British folk-pop singer Emmy The Great released new singlePaper Forest from her second album Virtue this week and it's very pretty indeed (though with a pointedly dark undercurrent).
Anyone who knows her work will be aware of her lyrical dexterity, so rather than bombarding her with lots of questions that other people have already asked her, I thought why not get her to reveal her five favourite sets of lyrics or lines from other artists' songs.
The results are eclectic and will make you want to dive into iTunes immediately...
1. "You are eighteen year old girl from an island in Japan, you heard me on the radio about one year ago, and you wanted to know all about me, and my hobbies, my favourite food and my birthday...
They don't make stationary like this where I'm from, so fragile and refined." - Weezer, Across the Sea
Unless you have lived in East Asia, you will not understand the sheer, particular delicacy of its stationary sets. When Pinkerton by Weezer was released, I was a girl from a small island in Asia, about to fall in love with Rivers Cuomo. It was still an era for letter writing, and before the song came out, I'd mailed plenty of lined, foldable paper, dotted with Japanese anime characters, in quests to find out what colours my favourite celebrities preferred. After the song, those celebrities, including the cast of Saved by the Bell and Luke Perry, meant nothing. I knew that only Rivers truly understood where I came from.
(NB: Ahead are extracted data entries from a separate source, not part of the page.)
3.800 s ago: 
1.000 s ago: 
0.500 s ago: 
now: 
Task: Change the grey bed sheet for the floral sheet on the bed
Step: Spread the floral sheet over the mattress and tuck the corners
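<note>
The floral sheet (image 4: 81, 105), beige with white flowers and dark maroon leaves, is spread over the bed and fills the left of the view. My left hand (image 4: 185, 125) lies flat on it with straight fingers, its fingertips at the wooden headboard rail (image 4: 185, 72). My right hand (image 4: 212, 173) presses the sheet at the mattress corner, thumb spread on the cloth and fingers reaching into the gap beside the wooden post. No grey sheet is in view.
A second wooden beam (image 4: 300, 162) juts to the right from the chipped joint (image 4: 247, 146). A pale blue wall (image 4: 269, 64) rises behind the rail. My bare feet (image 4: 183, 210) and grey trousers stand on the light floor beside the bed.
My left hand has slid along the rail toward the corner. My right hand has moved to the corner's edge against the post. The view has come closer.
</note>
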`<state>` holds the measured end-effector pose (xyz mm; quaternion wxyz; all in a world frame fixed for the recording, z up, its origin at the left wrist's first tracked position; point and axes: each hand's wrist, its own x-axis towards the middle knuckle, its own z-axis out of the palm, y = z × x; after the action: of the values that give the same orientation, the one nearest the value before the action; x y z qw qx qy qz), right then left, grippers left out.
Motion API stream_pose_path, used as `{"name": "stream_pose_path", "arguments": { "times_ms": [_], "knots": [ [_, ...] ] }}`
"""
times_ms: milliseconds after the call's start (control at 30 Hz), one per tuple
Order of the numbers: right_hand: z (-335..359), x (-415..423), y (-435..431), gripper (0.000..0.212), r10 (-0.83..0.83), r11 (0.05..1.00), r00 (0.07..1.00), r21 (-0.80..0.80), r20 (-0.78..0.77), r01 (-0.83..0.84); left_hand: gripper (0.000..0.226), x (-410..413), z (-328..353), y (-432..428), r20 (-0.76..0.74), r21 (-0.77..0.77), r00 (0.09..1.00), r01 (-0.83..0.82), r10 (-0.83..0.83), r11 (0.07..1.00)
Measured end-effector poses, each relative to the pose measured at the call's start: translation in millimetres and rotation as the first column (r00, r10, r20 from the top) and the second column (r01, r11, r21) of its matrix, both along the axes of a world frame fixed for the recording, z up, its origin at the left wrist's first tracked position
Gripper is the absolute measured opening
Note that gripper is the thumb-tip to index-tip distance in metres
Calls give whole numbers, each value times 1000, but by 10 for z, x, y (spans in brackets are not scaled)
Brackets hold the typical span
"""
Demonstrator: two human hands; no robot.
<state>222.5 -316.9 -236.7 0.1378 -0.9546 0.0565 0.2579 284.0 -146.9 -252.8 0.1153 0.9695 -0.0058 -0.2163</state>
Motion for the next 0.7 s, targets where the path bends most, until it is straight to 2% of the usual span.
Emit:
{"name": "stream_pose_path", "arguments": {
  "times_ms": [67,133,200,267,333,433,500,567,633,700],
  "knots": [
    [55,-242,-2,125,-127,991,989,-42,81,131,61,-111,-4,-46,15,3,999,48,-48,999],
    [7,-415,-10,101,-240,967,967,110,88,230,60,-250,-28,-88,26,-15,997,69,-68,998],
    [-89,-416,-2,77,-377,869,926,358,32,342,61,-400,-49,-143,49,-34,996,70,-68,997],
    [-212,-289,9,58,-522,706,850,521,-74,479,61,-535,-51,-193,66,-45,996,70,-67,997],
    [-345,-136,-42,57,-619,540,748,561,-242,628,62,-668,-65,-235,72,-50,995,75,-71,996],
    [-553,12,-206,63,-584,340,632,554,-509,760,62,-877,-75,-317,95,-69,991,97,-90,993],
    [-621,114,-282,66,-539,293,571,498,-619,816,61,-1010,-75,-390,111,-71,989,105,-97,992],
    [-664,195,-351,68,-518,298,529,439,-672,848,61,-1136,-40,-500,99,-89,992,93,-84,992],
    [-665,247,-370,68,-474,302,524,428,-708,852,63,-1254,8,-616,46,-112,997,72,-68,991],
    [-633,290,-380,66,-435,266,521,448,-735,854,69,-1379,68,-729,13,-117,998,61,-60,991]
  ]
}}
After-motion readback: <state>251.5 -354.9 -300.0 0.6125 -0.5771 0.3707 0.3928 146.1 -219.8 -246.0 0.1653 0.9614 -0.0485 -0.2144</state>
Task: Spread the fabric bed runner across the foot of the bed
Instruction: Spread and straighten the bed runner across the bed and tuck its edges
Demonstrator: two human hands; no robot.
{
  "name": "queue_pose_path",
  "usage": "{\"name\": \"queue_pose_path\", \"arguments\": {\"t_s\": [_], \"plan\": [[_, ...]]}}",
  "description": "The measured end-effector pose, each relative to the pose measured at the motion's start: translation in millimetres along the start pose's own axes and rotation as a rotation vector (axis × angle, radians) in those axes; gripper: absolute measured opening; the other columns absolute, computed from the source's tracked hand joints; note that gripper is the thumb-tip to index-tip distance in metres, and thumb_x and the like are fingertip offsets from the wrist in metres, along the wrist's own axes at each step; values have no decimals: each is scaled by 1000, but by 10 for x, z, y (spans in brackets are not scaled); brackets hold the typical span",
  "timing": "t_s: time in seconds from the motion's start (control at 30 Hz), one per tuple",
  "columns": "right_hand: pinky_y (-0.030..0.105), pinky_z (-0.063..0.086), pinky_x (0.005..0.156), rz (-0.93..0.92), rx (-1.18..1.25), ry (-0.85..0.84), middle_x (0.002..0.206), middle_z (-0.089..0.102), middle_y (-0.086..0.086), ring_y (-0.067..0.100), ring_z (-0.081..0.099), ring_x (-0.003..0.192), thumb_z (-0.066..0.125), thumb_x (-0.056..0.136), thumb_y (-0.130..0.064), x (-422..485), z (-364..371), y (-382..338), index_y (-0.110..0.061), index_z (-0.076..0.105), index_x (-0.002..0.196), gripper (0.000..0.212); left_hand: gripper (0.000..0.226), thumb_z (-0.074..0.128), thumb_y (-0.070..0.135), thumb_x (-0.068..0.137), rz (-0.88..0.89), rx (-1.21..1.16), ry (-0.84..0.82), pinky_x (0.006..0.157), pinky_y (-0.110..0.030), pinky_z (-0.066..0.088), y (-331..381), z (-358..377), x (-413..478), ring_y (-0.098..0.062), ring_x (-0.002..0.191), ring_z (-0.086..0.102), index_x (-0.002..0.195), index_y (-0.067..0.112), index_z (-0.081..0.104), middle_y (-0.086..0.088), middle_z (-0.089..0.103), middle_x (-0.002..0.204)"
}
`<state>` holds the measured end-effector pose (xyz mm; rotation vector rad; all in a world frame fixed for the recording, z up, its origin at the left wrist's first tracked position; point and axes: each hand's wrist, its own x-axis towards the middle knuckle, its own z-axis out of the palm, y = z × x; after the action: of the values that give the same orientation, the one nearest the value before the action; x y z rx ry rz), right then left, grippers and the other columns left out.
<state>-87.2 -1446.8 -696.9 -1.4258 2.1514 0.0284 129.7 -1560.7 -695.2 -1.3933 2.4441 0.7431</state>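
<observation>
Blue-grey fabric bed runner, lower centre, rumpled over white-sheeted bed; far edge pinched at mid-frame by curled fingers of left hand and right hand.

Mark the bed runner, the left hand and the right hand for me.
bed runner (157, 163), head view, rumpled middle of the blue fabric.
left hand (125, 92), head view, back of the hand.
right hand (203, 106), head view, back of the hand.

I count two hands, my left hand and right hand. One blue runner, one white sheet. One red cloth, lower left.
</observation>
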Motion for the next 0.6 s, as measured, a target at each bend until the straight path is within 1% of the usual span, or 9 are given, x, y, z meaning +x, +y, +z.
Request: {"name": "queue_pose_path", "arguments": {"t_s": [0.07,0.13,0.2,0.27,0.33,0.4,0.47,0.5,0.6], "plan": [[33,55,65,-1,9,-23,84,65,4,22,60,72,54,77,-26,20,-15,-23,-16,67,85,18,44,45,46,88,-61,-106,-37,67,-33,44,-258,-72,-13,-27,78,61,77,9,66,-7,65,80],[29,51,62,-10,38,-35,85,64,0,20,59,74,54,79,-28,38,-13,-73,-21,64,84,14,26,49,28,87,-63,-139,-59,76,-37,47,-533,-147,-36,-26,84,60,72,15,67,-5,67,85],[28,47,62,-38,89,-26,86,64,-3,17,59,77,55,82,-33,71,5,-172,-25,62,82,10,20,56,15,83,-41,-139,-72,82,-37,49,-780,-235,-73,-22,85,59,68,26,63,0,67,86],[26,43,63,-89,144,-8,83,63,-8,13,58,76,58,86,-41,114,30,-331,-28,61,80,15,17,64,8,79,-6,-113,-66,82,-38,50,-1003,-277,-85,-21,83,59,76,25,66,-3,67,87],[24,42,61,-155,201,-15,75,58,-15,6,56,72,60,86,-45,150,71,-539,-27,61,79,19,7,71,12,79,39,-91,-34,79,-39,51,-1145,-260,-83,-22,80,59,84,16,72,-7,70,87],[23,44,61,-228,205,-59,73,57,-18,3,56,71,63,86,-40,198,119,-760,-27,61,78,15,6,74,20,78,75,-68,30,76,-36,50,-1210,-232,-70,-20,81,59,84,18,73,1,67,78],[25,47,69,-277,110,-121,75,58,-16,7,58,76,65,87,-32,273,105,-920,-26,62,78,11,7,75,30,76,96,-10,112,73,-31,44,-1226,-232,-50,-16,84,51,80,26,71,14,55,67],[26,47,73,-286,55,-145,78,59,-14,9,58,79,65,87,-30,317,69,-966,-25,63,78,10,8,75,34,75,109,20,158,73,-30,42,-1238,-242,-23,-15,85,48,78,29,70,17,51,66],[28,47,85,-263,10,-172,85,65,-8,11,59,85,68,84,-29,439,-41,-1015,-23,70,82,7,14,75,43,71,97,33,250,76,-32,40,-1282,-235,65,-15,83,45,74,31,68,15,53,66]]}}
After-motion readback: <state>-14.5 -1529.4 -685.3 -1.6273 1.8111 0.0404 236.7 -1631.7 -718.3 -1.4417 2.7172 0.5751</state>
2. "That girl thinks she's the queen of this neighbourhood...she is!" - Bikini Kill, Rebel Girl
Seventeen years after Blondie's Rip Her to Shreds, Bikini Kill's Kathleen Hannah turned the traditional confident-female-to-confident-female posture on its head with a song that celebrated a girl who dares to stand out. Hannah was at the centre of the Riot Grrrl movement, a wonderful wave of 90's feminism that saw young women using creativity to stand up for themselves and each other. The moment in the song, where the assumed spitefulness of the first line is turned around by 'she is!', could be the central thesis of the entire movement.
3. "I will go to a house
Where there's a rock and roll band
Cause the groups all live together
And I will join a rock & roll band
And I will be their road manager
And I will stay there with them
And I will get the crabs
But I won't care" - Frank Zappa - Who needs the Peace Corps?
In the opposite corner from the hippie movement sat Zappa the antagonist, forever picking apart the hypocrisies and hygiene issues of free love. Zappa cast himself as a freak - a more unpredictable, less prescribed sub-culture than the hippies - but with the distance of time, the two types seem almost interchangeable. What I love about Zappa, that even his pastiche pieces carry his genius musicianship, means that when you listen to this song about the 60's being dumb, it just sounds like a great piece of 60's music. The countless portrayals of the hippie stereotype since then also make this particular portrait too familiar to shock or sway opinion. Maybe Zappa failed as a cultural commentator here, but he still reminds you that good lyrics can make you laugh out loud.
4. "She danced with me and I still hold that memory
Soft and sweet
And I stare up at her window
As I walk down her street
But I never made the first team,
I just made the first team laugh
And she never came to the phone
She was always in the bath
In the end, it took me a dictionary
To find out the meaning of unrequited
While she was giving herself for free
At a party to which I was never invited
I never understood my failings then
And I hide my humble hopes now
Thinking back she made us want her
A girl not old enough to shave her legs" - Billy Bragg, The Saturday Boy
There is not a man in the world who hasn't met this girl, and I'm glad Billy Bragg never gave her a name. She is simply 'the girl not old enough to shave her legs'. I would have watched her in awe as she wove her spell between classes, in school halls, on walks home from the bus. You would have as well, and because we both know who he means, and have probably been there ourselves, this is the most heartbreaking song in existence.
5. "Take my shoes off, and throw them in the lake, and I'll be two steps on the water." - Kate Bush, Hounds of Love
Sometimes, only simple lyrics say what you need them to. Hounds of Love contains lyrics that are the simplest, most perfect hints at the wild horror of being in love. Being Kate Bush, I guess she got the man. Imagine being him. I'd like to hear that song next.